▶ _Exercise aim_
Word for word, retype the first line of the records and every following line through the one containing "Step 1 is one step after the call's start".

Extracted records:
··········

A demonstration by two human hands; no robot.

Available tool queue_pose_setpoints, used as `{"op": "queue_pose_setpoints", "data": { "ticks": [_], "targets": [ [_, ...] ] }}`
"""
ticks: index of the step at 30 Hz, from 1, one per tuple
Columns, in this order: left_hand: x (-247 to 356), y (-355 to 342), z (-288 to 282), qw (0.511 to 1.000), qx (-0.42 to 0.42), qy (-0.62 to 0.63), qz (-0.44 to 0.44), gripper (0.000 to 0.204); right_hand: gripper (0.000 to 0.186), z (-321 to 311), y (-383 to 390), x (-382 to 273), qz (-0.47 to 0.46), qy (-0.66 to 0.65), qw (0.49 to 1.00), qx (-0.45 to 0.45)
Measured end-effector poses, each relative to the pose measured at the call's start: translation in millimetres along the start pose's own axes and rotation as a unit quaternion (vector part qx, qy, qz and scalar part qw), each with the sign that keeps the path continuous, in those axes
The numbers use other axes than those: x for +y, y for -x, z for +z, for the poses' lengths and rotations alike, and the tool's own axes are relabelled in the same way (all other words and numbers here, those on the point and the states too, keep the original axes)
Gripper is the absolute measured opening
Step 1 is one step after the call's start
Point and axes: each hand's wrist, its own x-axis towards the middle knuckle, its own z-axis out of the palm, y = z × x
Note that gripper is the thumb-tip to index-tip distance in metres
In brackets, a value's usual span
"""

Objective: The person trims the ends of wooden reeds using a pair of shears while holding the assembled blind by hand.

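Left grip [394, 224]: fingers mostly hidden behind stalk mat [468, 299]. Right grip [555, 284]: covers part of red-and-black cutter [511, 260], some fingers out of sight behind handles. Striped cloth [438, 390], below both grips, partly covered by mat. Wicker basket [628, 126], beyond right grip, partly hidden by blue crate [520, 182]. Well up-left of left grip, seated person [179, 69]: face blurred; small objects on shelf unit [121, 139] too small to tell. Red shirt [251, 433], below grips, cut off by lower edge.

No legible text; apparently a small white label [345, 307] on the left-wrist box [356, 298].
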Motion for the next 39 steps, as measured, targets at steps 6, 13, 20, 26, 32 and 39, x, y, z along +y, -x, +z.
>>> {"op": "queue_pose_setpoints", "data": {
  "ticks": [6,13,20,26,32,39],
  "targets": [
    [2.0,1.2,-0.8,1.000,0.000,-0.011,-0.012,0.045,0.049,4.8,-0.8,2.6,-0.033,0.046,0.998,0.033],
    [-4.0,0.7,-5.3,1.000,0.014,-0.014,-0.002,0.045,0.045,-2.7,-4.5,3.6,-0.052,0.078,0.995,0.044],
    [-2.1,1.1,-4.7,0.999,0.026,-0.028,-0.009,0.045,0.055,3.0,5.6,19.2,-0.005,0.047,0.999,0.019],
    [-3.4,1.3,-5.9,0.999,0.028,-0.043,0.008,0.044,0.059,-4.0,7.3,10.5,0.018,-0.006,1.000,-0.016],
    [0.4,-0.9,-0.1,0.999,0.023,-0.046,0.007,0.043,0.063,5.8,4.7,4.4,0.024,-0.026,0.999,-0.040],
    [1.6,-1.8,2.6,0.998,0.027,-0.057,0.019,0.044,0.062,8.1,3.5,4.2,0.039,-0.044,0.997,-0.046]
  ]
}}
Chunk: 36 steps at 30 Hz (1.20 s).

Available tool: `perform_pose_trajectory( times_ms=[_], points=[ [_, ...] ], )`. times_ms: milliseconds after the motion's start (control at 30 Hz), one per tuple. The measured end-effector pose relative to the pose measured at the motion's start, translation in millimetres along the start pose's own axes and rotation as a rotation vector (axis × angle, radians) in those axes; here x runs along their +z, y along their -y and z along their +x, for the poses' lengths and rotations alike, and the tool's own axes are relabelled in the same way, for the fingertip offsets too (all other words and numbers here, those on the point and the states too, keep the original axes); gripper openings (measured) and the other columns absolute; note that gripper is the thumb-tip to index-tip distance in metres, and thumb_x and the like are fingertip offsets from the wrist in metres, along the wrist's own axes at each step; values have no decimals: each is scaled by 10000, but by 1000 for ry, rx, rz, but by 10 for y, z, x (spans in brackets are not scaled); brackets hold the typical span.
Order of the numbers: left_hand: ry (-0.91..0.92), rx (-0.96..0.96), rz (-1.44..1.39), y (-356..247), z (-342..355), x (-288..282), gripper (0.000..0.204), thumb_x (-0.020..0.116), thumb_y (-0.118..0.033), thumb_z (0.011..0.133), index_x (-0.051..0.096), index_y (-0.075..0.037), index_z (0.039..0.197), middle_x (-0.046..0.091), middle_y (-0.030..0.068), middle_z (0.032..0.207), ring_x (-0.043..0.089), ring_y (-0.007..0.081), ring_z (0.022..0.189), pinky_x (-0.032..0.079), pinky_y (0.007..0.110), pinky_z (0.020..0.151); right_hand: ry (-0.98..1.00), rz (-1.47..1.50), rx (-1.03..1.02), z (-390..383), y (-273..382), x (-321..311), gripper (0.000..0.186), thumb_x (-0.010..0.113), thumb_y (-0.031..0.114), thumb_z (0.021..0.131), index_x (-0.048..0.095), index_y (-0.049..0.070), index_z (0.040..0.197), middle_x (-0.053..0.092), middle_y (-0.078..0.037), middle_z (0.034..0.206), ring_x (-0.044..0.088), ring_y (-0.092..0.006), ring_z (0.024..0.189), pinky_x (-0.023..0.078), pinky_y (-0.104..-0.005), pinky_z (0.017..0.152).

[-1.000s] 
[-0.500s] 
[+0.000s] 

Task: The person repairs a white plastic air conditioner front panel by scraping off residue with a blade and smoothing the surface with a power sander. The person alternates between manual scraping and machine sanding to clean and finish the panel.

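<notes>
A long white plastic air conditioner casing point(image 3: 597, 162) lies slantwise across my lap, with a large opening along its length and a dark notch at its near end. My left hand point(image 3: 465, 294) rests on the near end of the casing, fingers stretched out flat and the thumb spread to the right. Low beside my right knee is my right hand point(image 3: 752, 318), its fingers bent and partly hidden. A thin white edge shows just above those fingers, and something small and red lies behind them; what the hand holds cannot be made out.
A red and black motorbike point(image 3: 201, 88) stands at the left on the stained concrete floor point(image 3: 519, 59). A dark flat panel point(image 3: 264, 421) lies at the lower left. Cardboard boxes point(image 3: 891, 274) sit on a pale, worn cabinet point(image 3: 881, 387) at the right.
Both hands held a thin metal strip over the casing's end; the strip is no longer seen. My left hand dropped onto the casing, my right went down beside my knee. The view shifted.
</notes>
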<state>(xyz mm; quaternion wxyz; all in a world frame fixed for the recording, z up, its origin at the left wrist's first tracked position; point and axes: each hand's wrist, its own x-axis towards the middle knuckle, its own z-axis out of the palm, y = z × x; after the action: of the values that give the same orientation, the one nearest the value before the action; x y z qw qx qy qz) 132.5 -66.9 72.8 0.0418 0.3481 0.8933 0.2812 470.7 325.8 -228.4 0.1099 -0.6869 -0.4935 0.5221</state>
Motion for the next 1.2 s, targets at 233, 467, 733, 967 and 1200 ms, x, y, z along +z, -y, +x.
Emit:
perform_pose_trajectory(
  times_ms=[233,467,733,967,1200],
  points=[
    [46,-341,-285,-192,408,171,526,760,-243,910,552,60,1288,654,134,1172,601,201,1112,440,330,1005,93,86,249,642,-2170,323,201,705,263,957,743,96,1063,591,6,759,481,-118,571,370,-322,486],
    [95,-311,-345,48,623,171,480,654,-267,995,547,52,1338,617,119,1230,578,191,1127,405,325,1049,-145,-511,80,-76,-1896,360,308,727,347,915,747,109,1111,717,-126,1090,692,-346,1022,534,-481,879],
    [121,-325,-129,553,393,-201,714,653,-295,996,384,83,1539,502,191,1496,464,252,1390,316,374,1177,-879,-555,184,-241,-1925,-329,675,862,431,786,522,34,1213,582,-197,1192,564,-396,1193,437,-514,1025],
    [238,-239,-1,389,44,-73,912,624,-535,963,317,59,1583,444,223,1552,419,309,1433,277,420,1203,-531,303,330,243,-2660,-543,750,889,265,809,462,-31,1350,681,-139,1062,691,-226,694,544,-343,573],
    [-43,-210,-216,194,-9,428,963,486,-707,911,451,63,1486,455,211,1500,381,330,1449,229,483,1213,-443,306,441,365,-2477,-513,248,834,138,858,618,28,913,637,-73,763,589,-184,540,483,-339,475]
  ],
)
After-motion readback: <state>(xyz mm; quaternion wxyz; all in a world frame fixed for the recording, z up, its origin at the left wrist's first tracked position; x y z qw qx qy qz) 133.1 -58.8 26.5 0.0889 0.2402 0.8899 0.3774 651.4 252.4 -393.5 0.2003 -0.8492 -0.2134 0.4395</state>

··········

▶ _Your response_
A demonstration by two human hands; no robot.

Available tool queue_pose_setpoints, used as `{"op": "queue_pose_setpoints", "data": { "ticks": [_], "targets": [ [_, ...] ] }}`
"""
ticks: index of the step at 30 Hz, from 1, one per tuple
Columns, in this order: left_hand: x (-247 to 356), y (-355 to 342), z (-288 to 282), qw (0.511 to 1.000), qx (-0.42 to 0.42), qy (-0.62 to 0.63), qz (-0.44 to 0.44), gripper (0.000 to 0.204); right_hand: gripper (0.000 to 0.186), z (-321 to 311), y (-383 to 390), x (-382 to 273), qz (-0.47 to 0.46), qy (-0.66 to 0.65), qw (0.49 to 1.00), qx (-0.45 to 0.45)
Measured end-effector poses, each relative to the pose measured at the call's start: translation in millimetres along the start pose's own axes and rotation as a unit quaternion (vector part qx, qy, qz and scalar part qw), each with the sign that keeps the path continuous, in those axes
The numbers use other axes than those: x for +y, y for -x, z for +z, for the poses' lengths and rotations alike, and the tool's own axes are relabelled in the same way (all other words and numbers here, those on the point and the states too, keep the original axes)
Gripper is the absolute measured opening
Step 1 is one step after the call's start

The full answer has now been given.